» ACTION ITEM
Emit all the data exactly as provided.

» DATA EXTRACT
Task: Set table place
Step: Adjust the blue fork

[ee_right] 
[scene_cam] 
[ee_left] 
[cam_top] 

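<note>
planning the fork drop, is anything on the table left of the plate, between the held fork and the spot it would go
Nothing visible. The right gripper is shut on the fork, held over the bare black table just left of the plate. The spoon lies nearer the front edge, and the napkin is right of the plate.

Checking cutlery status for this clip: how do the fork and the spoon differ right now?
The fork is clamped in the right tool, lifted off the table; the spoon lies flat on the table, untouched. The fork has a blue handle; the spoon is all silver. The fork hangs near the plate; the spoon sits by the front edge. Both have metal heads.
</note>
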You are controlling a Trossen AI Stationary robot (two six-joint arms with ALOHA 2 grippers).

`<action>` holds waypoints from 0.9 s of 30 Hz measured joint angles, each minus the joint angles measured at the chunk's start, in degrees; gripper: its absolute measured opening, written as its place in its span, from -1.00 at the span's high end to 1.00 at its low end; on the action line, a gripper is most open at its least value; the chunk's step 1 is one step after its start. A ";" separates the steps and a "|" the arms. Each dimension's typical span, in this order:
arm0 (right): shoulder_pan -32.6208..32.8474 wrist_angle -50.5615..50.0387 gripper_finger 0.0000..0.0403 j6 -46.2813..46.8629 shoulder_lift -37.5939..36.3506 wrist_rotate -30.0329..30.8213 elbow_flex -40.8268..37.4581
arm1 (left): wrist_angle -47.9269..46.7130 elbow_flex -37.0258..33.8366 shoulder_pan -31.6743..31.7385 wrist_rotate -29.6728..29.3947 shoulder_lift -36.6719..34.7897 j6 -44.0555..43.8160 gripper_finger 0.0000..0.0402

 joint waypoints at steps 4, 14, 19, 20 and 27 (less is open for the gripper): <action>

» RESPONSE
Task: Set table place
Step: Adjust the blue fork

[ee_right] 
[scene_cam] 
[ee_left] 
[cam_top] 

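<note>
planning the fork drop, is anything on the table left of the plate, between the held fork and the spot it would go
Nothing visible. The right gripper is shut on the fork, held over the bare black table just left of the plate. The spoon lies nearer the front edge, and the napkin is right of the plate.

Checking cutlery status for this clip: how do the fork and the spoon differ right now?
The fork is clamped in the right tool, lifted off the table; the spoon lies flat on the table, untouched. The fork has a blue handle; the spoon is all silver. The fork hangs near the plate; the spoon sits by the front edge. Both have metal heads.
</note>
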You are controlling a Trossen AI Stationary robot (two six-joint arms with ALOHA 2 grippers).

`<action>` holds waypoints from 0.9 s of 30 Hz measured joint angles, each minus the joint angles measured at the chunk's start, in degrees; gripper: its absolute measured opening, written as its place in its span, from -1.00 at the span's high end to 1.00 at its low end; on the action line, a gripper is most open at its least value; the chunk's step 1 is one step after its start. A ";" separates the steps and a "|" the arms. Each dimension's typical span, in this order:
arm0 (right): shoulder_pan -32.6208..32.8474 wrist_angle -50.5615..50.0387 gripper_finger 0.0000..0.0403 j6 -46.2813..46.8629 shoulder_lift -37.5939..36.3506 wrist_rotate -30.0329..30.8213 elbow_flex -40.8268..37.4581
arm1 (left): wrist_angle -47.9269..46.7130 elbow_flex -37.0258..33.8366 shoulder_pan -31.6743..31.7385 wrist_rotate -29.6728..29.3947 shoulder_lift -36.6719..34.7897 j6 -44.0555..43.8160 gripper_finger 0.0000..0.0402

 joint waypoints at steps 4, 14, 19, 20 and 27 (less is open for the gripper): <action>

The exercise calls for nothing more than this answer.